Darrowby is the fictional setting for the real James Herriot’s books about his life as a vet in Yorkshire, England, and the new All Creatures Great and Small that arrived on PBS on Sunday night after a successful run in the UK is the second television version of those stories to feature a fictionalized Herriot (here played by Nicholas Ralph) joining the veterinary practice of Siegfried Farnon (Samuel West) and, eventually, Siegfried’s brother Tristan (Callum Woodhouse). The first version ran from 1978 to 1990, and while I remember almost nothing about it, it’s one of the shows that formed my general impression of PBS shows when I was young: gentle, calm, funny without a laugh track, and very popular with parents, mine included. And now, as a person older than they were at the time, I have—not for the first time—come around to their way of thinking.
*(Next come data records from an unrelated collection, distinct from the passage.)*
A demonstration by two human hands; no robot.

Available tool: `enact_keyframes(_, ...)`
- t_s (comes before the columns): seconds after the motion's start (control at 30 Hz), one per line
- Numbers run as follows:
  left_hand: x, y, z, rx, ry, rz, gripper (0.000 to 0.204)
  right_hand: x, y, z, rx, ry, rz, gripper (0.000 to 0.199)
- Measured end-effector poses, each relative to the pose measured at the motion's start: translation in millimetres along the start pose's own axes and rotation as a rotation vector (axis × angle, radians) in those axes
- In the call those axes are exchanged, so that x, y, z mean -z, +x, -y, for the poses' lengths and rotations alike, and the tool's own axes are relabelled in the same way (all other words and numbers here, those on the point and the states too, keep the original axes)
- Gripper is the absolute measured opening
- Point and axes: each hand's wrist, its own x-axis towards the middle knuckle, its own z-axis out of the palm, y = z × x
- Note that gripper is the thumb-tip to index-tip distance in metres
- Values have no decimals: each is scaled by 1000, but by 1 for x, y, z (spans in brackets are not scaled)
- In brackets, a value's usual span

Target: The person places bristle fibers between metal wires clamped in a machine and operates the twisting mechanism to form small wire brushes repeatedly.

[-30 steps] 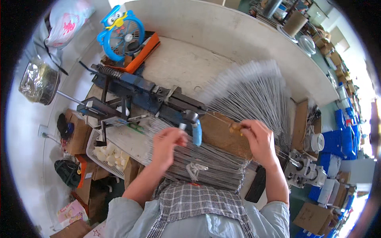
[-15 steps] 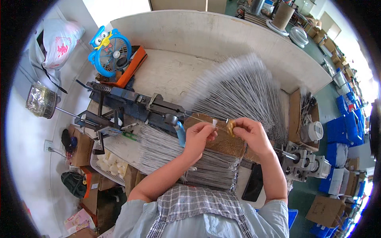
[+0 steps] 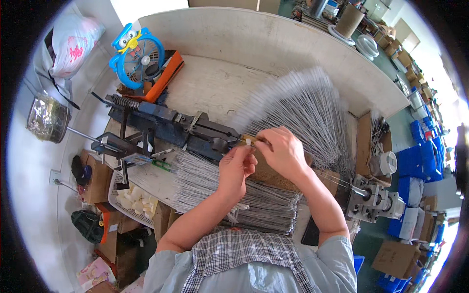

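Observation:
My left hand is closed in a pinch on a small white tag just off the end of a dark metal clamping fixture. Right beside it, my right hand curls its fingers round a brass-coloured piece, mostly covered by the fingers. The two hands' fingertips nearly meet there. Under them lies a brown block. Long thin grey wires are bundled in front and fanned out behind.
A blue toy-shaped fan stands by an orange-edged box at back left. To the right are a motor with a chuck, a carton and a dark phone. A basket of pale pieces sits lower left. A low curved wall borders the bench.
My right hand has moved left with the brass-coloured piece, up to the fixture's end. My left hand has shifted slightly left. The fixture's blue handle no longer shows; thin wires now show near the chuck.

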Motion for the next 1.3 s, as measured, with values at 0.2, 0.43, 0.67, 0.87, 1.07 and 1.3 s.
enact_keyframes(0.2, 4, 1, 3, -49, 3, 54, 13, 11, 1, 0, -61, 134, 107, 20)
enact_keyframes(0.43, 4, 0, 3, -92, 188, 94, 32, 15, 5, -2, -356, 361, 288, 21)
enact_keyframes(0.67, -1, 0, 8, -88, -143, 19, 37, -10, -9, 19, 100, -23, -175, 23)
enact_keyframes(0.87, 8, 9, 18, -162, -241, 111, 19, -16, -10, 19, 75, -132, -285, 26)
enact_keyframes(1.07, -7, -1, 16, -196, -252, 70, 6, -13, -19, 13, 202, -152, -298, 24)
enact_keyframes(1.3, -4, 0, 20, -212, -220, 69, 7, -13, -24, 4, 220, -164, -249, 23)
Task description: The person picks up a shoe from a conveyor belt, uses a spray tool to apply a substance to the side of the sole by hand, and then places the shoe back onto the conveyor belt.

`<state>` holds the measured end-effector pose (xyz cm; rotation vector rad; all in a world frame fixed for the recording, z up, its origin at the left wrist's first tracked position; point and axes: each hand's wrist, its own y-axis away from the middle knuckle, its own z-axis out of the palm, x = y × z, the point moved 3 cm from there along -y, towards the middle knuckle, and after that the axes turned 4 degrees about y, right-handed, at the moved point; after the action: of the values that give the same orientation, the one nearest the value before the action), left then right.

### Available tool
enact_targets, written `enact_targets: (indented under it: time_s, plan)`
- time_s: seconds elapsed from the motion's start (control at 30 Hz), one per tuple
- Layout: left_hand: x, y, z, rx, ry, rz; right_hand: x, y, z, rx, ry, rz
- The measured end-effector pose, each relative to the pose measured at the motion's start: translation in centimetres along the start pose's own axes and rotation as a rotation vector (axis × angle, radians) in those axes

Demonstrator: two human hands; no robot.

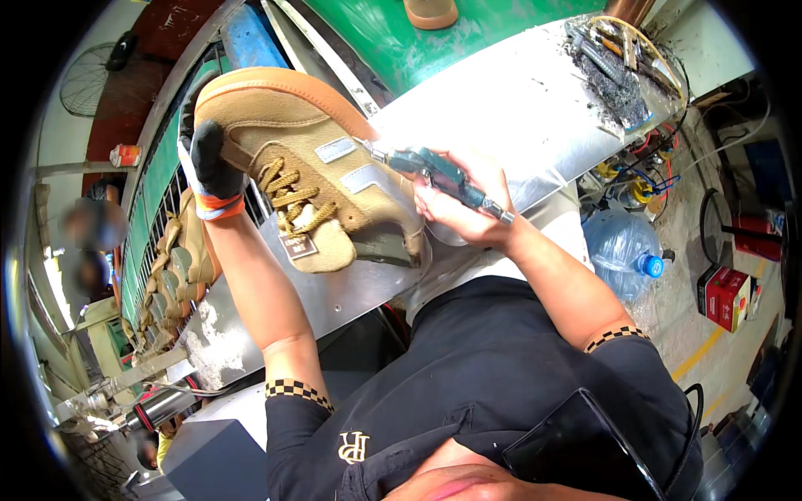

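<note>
My left hand (pixel 210 163), in a black-coated glove with an orange cuff, is closed round the toe end of a tan shoe (pixel 288 138). The shoe is tilted up on its side, with an orange-tan sole edge, brown laces (pixel 292 196) and two pale grey patches (pixel 361 178) on its upper. Bare and closed, my right hand (pixel 472 192) grips a slim dark-green hand tool (pixel 434 167) with metal ends. Its narrow silver tip points at the shoe's side by the sole edge, beside the upper patch; I cannot tell whether it touches.
Below the shoe is a metal worktop (pixel 501 92); tools and dark debris (pixel 610 71) lie at its far right. Several tan shoes (pixel 175 267) stand in a row at left. Another shoe (pixel 430 12) sits on a green surface (pixel 376 42). A plastic bottle (pixel 622 250) is at right.
</note>
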<state>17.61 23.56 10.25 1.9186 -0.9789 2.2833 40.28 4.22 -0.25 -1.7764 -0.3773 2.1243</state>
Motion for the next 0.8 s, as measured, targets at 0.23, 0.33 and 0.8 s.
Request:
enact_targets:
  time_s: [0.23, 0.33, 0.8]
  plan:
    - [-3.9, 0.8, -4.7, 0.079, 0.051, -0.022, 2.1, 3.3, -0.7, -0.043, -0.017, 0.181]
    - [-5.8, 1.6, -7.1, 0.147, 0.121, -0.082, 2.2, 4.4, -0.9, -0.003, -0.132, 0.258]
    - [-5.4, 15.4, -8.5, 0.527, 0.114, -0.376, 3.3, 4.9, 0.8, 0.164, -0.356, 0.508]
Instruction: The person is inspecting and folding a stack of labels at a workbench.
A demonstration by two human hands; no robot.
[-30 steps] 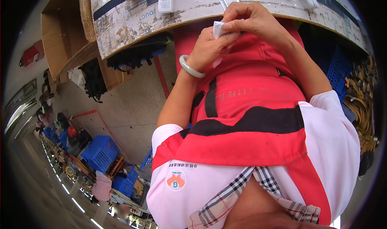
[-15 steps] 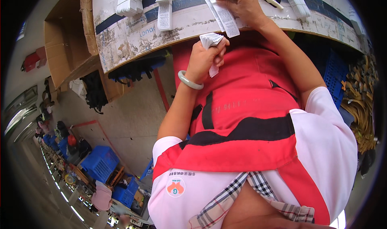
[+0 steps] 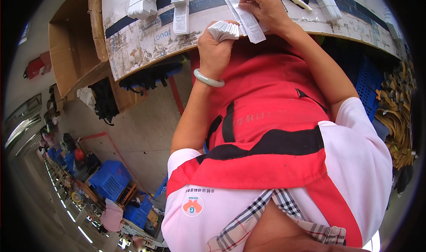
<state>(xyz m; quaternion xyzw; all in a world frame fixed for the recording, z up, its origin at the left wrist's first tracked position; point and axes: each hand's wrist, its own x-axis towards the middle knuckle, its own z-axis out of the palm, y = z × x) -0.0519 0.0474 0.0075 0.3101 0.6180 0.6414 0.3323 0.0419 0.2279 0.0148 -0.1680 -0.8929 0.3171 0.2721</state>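
Observation:
My left hand (image 3: 214,52) is closed round a thick stack of white labels (image 3: 223,31), whose edges fan out above the fist. At the table's front edge lie long white printed label strips (image 3: 249,25), side by side with their ends over the edge. My right hand (image 3: 265,7) rests on these strips, thumb and fingertips pinched at one strip's edge. A white-handled tool (image 3: 298,2), perhaps a small cutter, lies to the right of that hand. The tips of the left fingers are partly hidden behind the stack.
On the worn table (image 3: 142,48) sit a small label bundle (image 3: 180,19), a larger white stack (image 3: 143,2) at left and another white bundle (image 3: 326,2) at right. An open cardboard box (image 3: 75,43) stands left of the table. Blue crates (image 3: 110,180) are on the floor.
My left hand has risen up and to the left with its stack, now beside the table edge. The strips' near ends have shifted slightly; my right hand has barely moved.

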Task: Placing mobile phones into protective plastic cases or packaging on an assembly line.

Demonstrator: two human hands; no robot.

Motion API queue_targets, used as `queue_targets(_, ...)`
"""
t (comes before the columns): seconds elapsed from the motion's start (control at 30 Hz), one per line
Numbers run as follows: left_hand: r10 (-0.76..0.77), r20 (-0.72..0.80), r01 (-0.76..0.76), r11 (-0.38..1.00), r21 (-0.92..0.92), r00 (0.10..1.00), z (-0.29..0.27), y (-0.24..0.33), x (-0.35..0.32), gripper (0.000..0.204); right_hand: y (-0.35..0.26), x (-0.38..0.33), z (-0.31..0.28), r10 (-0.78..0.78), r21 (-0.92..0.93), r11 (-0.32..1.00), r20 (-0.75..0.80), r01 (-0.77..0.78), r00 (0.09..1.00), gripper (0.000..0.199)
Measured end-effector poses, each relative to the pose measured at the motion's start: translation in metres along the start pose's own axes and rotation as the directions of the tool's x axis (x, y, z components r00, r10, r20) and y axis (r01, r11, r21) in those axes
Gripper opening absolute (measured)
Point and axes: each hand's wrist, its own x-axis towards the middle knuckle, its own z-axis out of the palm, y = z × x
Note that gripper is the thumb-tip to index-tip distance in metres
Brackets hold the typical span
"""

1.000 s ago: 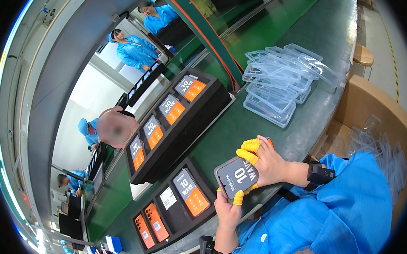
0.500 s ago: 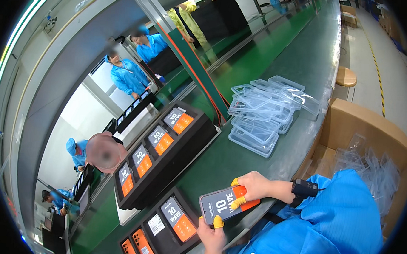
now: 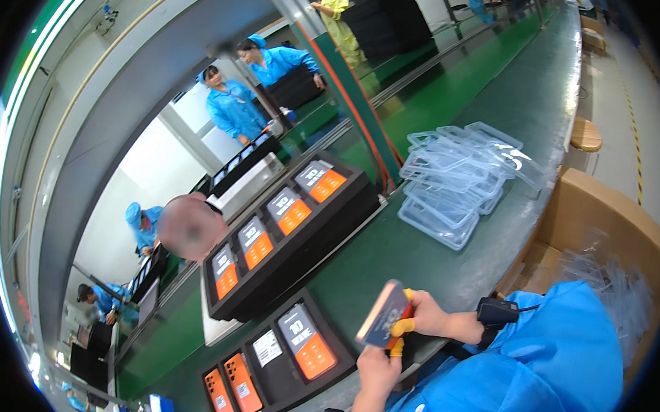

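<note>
Both my hands hold a small flat orange-and-grey box [image 3: 384, 313] over the near edge of the green workbench [image 3: 432, 249]. My right hand [image 3: 430, 317], with yellow finger cots, grips its right side. My left hand [image 3: 378, 369] holds it from below. The box is tilted edge-on toward me. Just left of it lies a black tray [image 3: 277, 367] with several slots holding similar orange-and-grey boxes. A second, longer black tray [image 3: 283, 241] with several such boxes sits farther back.
A loose pile of clear plastic tray lids [image 3: 458, 179] lies to the right on the bench. A cardboard carton [image 3: 598, 220] with clear plastic bags stands at my right. Other workers in blue coats [image 3: 234, 104] stand across the line.
The box has turned from face-up to edge-on in my hands and sits lower and nearer to me. My view has shifted, so the trays and lids appear farther left.
</note>
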Motion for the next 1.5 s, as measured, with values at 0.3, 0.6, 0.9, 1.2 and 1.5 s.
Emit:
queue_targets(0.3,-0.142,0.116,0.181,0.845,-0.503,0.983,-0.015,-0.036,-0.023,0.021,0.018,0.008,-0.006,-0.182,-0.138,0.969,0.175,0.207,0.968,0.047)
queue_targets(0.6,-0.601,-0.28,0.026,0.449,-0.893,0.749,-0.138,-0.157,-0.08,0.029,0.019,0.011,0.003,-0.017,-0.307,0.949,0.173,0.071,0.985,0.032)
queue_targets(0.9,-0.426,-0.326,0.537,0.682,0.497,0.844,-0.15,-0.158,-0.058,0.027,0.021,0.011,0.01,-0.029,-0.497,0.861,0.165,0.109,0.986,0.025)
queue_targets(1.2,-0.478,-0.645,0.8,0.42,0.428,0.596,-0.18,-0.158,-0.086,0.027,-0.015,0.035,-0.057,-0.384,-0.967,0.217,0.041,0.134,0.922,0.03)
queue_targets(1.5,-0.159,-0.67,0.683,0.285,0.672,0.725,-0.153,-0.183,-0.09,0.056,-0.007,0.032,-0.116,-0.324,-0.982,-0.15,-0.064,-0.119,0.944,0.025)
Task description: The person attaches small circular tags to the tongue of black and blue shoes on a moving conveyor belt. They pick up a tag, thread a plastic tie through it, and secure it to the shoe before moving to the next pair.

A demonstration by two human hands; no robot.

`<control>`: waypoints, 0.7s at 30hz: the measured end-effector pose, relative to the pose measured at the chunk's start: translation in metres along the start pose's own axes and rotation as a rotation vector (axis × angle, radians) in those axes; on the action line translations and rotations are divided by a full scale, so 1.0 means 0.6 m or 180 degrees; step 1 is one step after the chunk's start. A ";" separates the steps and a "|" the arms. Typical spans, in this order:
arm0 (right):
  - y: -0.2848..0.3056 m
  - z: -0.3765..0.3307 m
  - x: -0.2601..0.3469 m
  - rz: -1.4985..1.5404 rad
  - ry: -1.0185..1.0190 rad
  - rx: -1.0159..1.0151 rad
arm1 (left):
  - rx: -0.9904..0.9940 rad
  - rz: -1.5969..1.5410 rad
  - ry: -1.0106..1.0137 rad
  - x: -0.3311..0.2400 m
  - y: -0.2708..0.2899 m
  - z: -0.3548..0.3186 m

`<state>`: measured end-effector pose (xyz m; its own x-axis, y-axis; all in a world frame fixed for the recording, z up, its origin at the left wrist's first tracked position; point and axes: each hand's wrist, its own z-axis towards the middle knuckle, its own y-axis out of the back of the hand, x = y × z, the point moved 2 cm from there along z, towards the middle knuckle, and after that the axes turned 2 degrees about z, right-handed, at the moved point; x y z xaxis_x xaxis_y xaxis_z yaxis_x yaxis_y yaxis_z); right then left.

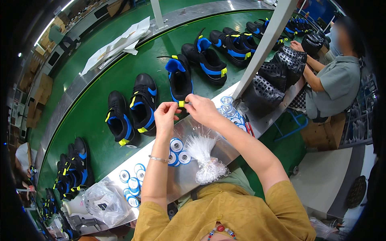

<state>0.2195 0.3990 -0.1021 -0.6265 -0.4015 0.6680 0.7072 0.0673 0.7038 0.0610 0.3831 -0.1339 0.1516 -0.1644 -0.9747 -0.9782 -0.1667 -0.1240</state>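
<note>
A black-and-blue sneaker [180, 82] stands on the green belt before me, its heel with a yellow pull tab [182, 104] toward me. My right hand [201, 110] pinches at that tab from the right. Just left of the tab, my left hand [165, 116] has thumb and forefinger pressed together; whatever is between them is too thin to make out. Below my hands, a bundle of clear plastic tag loops [205, 156] lies on the metal ledge [183, 130]. Beside it are round blue-and-white hang tags [176, 145], with another pile of tags [133, 184] further left.
More sneakers [116, 118] line the belt on both sides. A white post [265, 46] rises at right, near tags and red-handled tools [249, 128]. Black studded forms [267, 90] stand by a seated co-worker [335, 80]. A clear plastic bag [105, 203] lies lower left.
</note>
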 end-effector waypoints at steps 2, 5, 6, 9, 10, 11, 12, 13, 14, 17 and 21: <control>0.013 -0.004 -0.001 0.0533 -0.0035 -0.0078 | -0.0147 0.0169 -0.0274 -0.017 0.015 -0.007; 0.032 0.000 0.011 0.0719 -0.0003 -0.0184 | -0.0268 0.0375 -0.0753 -0.043 0.014 -0.021; 0.035 0.004 0.019 0.0720 0.0104 -0.0279 | -0.0152 0.0355 -0.0951 -0.049 0.007 -0.022; 0.032 0.018 0.041 0.1127 0.0133 -0.0260 | 0.0305 0.0290 -0.1170 -0.054 -0.030 -0.027; 0.023 0.023 0.036 0.1377 0.0060 -0.0277 | 0.0411 0.0433 -0.1062 -0.048 -0.033 -0.023; 0.022 0.026 0.031 0.1452 -0.0014 -0.0241 | 0.0515 0.0576 -0.0953 -0.042 -0.036 -0.019; 0.024 0.027 0.027 0.1509 -0.0106 -0.0223 | 0.0537 0.0513 -0.0935 -0.038 -0.039 -0.016; 0.024 0.030 0.021 0.1567 -0.0197 -0.0204 | 0.0538 0.0494 -0.0875 -0.037 -0.039 -0.014; 0.011 0.032 -0.001 0.1995 -0.0268 -0.0220 | 0.0537 0.0477 -0.0815 -0.040 -0.039 -0.015; 0.036 0.026 0.008 0.2702 -0.1128 -0.0062 | 0.0358 0.0256 -0.0646 -0.034 -0.028 -0.015; 0.015 0.022 -0.007 0.2985 -0.0967 0.0039 | 0.0337 0.0266 -0.0632 -0.038 -0.027 -0.016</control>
<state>0.2244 0.4133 -0.0956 0.1278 0.0710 0.9893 0.9582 0.2487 -0.1416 0.0748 0.3803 -0.1076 0.0489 0.0228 -0.9985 -0.9972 -0.0559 -0.0501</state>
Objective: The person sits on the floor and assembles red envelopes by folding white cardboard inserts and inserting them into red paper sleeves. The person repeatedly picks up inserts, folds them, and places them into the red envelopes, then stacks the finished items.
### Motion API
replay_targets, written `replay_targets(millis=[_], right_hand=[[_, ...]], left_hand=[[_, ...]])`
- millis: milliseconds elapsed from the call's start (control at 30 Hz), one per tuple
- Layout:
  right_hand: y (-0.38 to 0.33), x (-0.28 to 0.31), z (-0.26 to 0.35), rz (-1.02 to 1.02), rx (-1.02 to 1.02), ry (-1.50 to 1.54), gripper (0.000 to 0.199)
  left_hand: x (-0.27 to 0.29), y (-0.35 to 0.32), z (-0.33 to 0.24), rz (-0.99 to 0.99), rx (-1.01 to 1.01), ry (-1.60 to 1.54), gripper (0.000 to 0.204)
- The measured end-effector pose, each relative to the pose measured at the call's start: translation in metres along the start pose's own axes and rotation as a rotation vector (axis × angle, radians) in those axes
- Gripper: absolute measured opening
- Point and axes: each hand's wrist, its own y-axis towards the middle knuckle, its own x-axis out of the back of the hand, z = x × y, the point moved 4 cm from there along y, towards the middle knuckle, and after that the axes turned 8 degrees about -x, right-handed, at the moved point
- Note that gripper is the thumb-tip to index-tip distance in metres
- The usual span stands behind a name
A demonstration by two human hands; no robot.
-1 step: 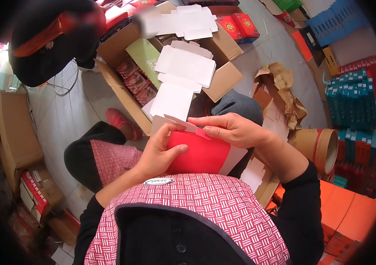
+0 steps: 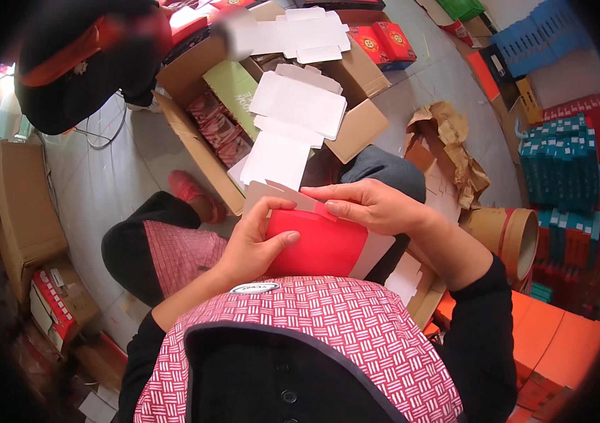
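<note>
The left hand point(image 2: 252, 240) grips a red carton point(image 2: 317, 243) (pale flaps point(image 2: 266, 192) stick up). The right hand point(image 2: 379, 206) pinches its far edge.

Your left hand point(image 2: 257, 236) covers the left side of the red box point(image 2: 321, 243), and you cannot see the box's underside. On your right hand point(image 2: 377, 208), the fingers beyond index and thumb are mostly hidden. White blanks point(image 2: 296, 106) cover part of what lies in the open carton point(image 2: 358, 132). The co-worker point(image 2: 67, 77) is partly blurred and cut off at the top edge; the lettering on your apron's badge point(image 2: 255, 287) is too small to read.
</note>
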Motion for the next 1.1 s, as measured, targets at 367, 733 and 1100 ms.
replay_targets(millis=[367,733,1100], right_hand=[[0.016,-0.005,0.008,-0.034,-0.056,-0.224,0.034],[0.009,-0.010,0.014,-0.100,0.041,-0.279,0.033],[0.014,-0.014,0.000,-0.047,-0.003,-0.180,0.034]], left_hand=[[0.009,-0.004,0.005,-0.052,0.012,-0.025,0.040],[0.013,-0.001,0.007,-0.200,0.116,-0.239,0.021],[0.016,0.000,0.010,-0.225,0.114,-0.310,0.020]])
The new All Creatures Great and Small is, above all else, soothing. Not because it is mindless or merely distracting, but because the slice of humanity that it focuses on is a slice taken from the better rather than the worst of what we can be. Is this a lot to ask of a show that adapts stories about taking care of animals in a beautiful setting in 1930s England? Maybe. But for all its simplicity, it has a real and resonant core, in that the drama comes not from external and fanciful circumstances, but from the day-to-day matters of family and work.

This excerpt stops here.